» **TASK INSTRUCTIONS**: Copy each line of the material in which the word "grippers" appears.

■ ■ ■ ■ ■ ■ ■

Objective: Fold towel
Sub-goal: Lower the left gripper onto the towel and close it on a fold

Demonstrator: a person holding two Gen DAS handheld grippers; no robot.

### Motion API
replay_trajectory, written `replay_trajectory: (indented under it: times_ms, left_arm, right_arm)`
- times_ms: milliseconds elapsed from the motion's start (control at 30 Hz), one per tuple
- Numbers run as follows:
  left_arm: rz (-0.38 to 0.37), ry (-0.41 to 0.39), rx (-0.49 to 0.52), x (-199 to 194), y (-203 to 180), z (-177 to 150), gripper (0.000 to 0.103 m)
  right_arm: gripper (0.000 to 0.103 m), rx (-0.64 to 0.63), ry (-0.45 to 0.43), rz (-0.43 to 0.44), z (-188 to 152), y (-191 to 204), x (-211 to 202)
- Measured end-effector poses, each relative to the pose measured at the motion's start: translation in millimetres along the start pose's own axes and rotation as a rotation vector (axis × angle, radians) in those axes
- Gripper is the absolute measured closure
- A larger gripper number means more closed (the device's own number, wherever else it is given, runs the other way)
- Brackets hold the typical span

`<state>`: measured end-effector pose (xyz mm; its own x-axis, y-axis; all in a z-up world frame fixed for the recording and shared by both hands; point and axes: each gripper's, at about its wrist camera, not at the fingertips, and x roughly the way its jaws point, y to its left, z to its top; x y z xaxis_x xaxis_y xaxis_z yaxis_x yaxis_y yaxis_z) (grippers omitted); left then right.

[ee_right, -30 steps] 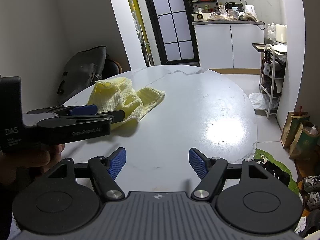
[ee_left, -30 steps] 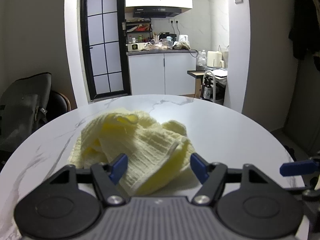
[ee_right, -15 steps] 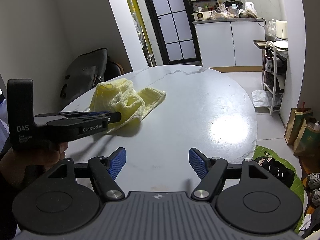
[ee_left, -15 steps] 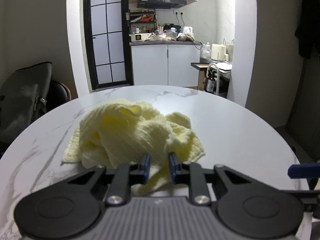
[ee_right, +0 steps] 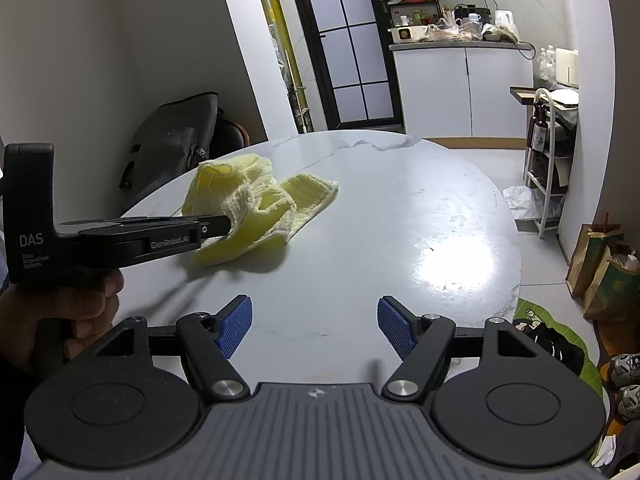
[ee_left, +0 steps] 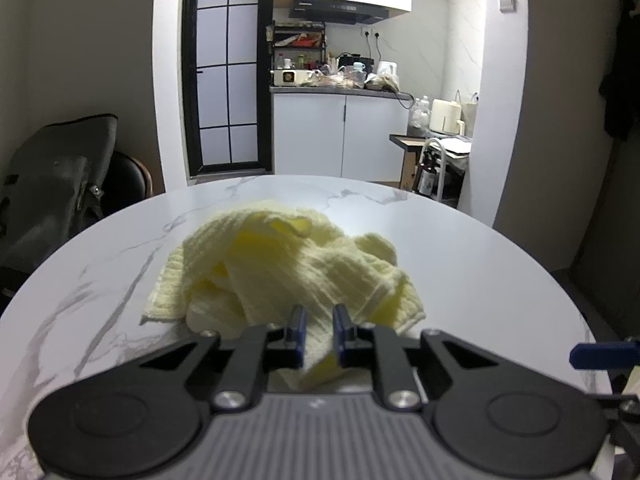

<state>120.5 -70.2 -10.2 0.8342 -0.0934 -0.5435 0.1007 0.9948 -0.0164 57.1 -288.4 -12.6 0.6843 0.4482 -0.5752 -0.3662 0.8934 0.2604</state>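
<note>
A crumpled pale yellow towel (ee_left: 280,268) lies on the round white marble table (ee_left: 480,264). My left gripper (ee_left: 319,334) is shut on the towel's near edge and lifts that part a little off the table. In the right wrist view the towel (ee_right: 260,200) shows at the left of the table, with the left gripper (ee_right: 226,226) pinching its near end. My right gripper (ee_right: 316,324) is open and empty, low over the near part of the table, to the right of the towel.
A dark bag on a chair (ee_left: 52,184) stands at the table's left. A kitchen counter (ee_left: 340,92) and a black glass door (ee_left: 228,72) are behind. A rack (ee_right: 548,152), paper bags (ee_right: 604,264) and shoes are on the floor at the right.
My left gripper closed on the towel's near edge and has pulled it up slightly. The right gripper stayed open and nearly still.
</note>
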Motion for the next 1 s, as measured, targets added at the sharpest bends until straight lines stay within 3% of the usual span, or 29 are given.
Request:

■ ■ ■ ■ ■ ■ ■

» **EXERCISE RESPONSE**:
Demonstrator: a person holding two Gen DAS handheld grippers; no robot.
`<state>`: measured end-effector pose (xyz mm; its own x-axis, y-axis; all in a z-up world frame fixed for the recording and shared by both hands; point and axes: each gripper's, at about its wrist camera, not at the fingertips, and x roughly the way its jaws point, y to its left, z to its top; x y z xaxis_x xaxis_y xaxis_z yaxis_x yaxis_y yaxis_z) (grippers omitted); left then right.

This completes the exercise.